Writing AVX-512 + AVX2 + SSE + NEON + SVE versions of every kernel is rarely worth it. Portable SIMD libraries:

  • std::simd (C++26) — finally standardized; spec is from std::experimental::simd (TS).
  • Google Highway — production-quality, supports x86 (SSE/AVX/AVX-512) and ARM (NEON/SVE), compile-time dispatch.
  • xsimd — header-only, smaller scope than Highway.
  • ISPC — separate compiler, C-like language with explicit varying types; excellent code-gen.
  • Eve — modern C++ vector library with idiomatic API.
// std::experimental::simd, illustrative
namespace stdx = std::experimental;
using vec = stdx::native_simd<float>;

size_t n = 1024;
float a[1024], b[1024], c[1024];

for (size_t i = 0; i < n; i += vec::size()) {
  vec va(a + i, stdx::element_aligned);
  vec vb(b + i, stdx::element_aligned);
  (va + vb).copy_to(c + i, stdx::element_aligned);
}

10. When SIMD Doesn't Help

  • Memory-bound kernels.
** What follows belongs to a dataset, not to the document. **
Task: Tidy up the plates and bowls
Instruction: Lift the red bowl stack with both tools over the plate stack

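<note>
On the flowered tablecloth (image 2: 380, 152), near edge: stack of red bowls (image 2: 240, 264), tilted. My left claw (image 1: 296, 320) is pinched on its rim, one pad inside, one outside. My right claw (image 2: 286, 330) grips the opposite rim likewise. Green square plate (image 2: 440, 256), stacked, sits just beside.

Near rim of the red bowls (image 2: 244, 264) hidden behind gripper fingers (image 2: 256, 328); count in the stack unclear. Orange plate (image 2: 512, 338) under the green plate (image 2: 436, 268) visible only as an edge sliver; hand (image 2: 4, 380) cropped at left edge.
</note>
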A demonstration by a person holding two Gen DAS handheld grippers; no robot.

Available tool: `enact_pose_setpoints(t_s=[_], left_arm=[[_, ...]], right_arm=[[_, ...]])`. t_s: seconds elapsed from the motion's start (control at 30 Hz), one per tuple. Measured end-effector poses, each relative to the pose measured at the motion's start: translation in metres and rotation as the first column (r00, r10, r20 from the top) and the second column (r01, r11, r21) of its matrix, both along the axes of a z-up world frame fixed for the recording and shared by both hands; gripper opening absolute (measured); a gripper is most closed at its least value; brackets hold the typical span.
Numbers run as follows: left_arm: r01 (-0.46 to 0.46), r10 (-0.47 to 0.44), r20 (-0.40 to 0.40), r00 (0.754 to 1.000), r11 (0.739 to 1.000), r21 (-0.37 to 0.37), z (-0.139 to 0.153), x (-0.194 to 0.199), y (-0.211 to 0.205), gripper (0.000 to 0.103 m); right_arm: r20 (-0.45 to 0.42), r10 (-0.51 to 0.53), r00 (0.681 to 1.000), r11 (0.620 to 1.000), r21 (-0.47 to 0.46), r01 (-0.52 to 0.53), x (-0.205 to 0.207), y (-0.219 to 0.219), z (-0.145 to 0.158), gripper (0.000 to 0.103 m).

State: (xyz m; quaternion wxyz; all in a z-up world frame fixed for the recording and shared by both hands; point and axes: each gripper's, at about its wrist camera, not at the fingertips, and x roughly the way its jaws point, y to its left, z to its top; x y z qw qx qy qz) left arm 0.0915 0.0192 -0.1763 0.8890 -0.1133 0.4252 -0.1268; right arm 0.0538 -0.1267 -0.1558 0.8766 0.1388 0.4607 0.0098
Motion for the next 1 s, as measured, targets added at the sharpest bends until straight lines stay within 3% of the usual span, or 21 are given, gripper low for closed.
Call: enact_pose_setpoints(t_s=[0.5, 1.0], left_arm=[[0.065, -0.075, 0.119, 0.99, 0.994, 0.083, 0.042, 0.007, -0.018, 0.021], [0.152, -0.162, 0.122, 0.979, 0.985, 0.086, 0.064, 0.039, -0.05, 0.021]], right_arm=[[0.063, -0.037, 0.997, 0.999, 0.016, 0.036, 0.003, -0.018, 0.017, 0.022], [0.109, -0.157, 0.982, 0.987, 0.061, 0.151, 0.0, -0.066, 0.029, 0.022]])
If you're already saturating DRAM bandwidth, more compute lanes don't help. Check with perf stat -e cache-misses.
  • Branchy code. Per-lane divergence requires masking; in deeply branchy loops, the masked version may be slower than scalar.
  • Small N. Setup costs (load, mask, tail) eat the speedup.
  • Pointer-chasing. SIMD likes contiguous data. Linked lists are dead.
  • Dependent reductions. Summing 1B floats vectorizes; sum-with-carry-from-previous doesn't (without algebraic reordering).

Performance gains come from compute and layout and memory together. SIMD on bad layout is a wasted optimization.